-- PROBLEM REQUIREMENTS --
An acceptable answer repeats exactly the line containing "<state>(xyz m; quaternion" and all lines that follow it in the listing below, and it includes no pictures.

-------- LISTED RECORDS

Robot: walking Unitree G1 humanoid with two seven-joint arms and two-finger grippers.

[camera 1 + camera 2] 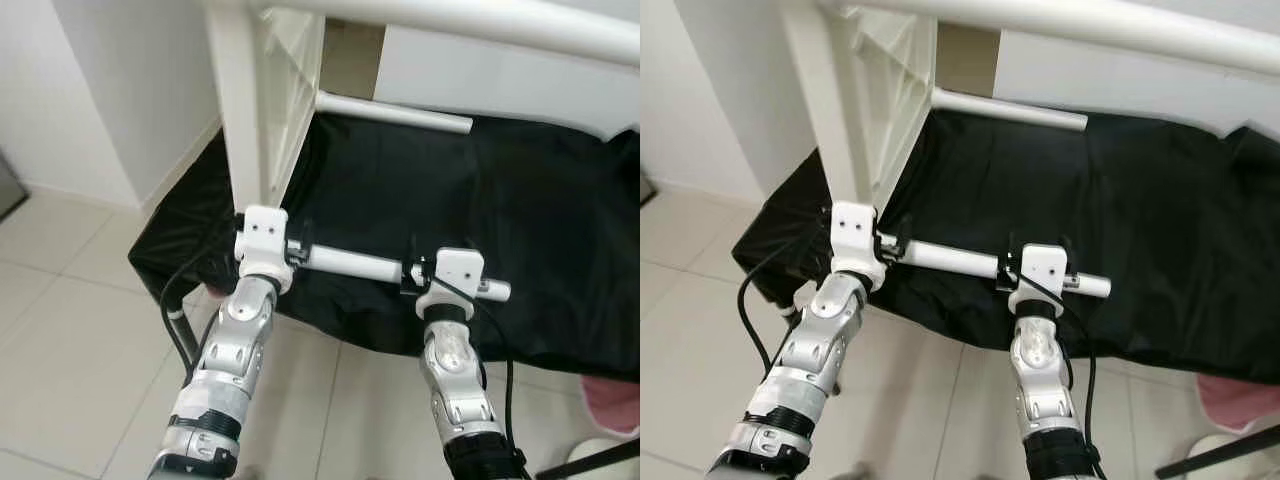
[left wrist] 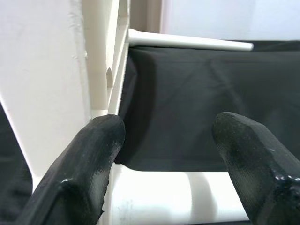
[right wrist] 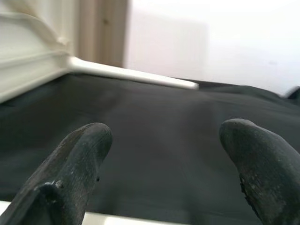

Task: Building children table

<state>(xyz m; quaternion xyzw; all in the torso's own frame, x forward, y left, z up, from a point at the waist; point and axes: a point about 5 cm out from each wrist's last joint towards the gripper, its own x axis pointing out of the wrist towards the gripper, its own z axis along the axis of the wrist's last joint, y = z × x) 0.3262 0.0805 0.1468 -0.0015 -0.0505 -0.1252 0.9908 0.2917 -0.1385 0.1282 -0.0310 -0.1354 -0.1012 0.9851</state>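
Holding white table leg level over black cloth, both grippers spread-fingered around it: left gripper at tabletop corner, right gripper near free end. Risk: loose grip, leg rolls, misses corner socket.

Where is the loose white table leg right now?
In the left eye view the white table leg lies across the near edge of the black cloth, between the left gripper and right gripper, its left end at the upturned table frame.
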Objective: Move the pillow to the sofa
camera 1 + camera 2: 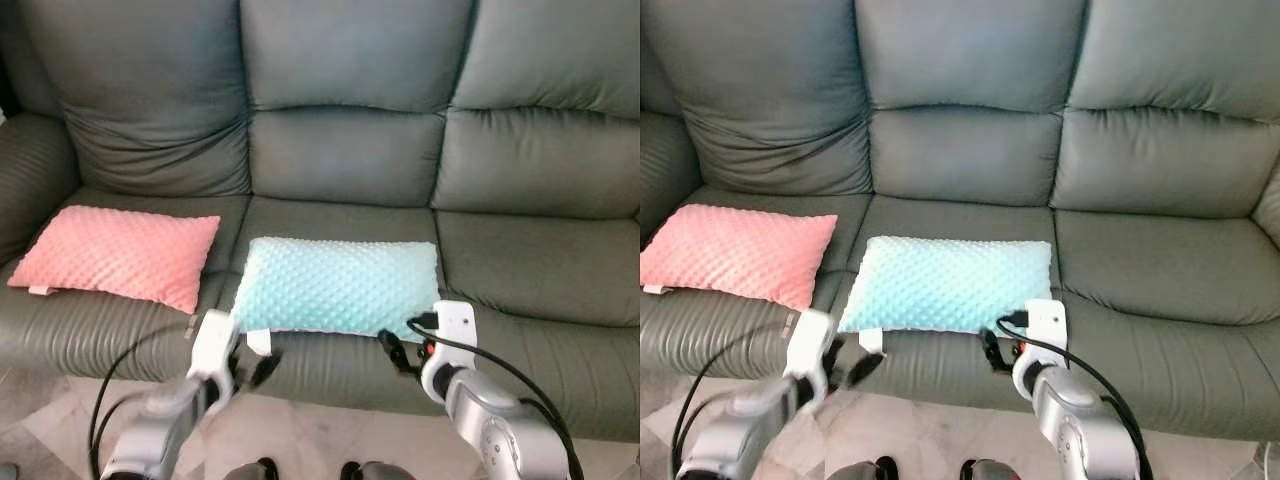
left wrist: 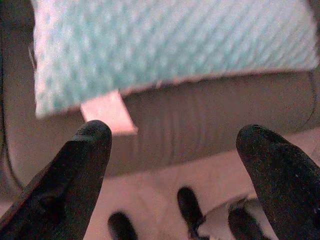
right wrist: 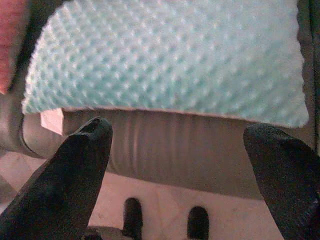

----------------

-- ANSWER SPACE --
<state>(xyz m; quaternion xyzw; all in the torso's own frame, x forward, y left, z up, from a point at the waist; point and axes: a point about 5 cm out from each wrist's last joint towards the gripper, its own x axis pointing out of the wrist towards the gripper, its own z axis along the axis of the wrist's last joint, y = z × x) 0.3262 0.0805 0.1468 -0.0015 -0.0505 -0.1252 0.9908 0.2917 -0.1385 0.1282 -0.0310 -0.1354 -0.1012 0.9851</state>
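Holding white table leg level over black cloth, both grippers spread-fingered around it: left gripper at tabletop corner, right gripper near free end. Risk: loose grip, leg rolls, misses corner socket.

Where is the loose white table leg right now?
In the left eye view the white table leg lies across the near edge of the black cloth, between the left gripper and right gripper, its left end at the upturned table frame.
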Objective: Move the pillow to the sofa
camera 1 + camera 2: 
left wrist: 
right wrist: 

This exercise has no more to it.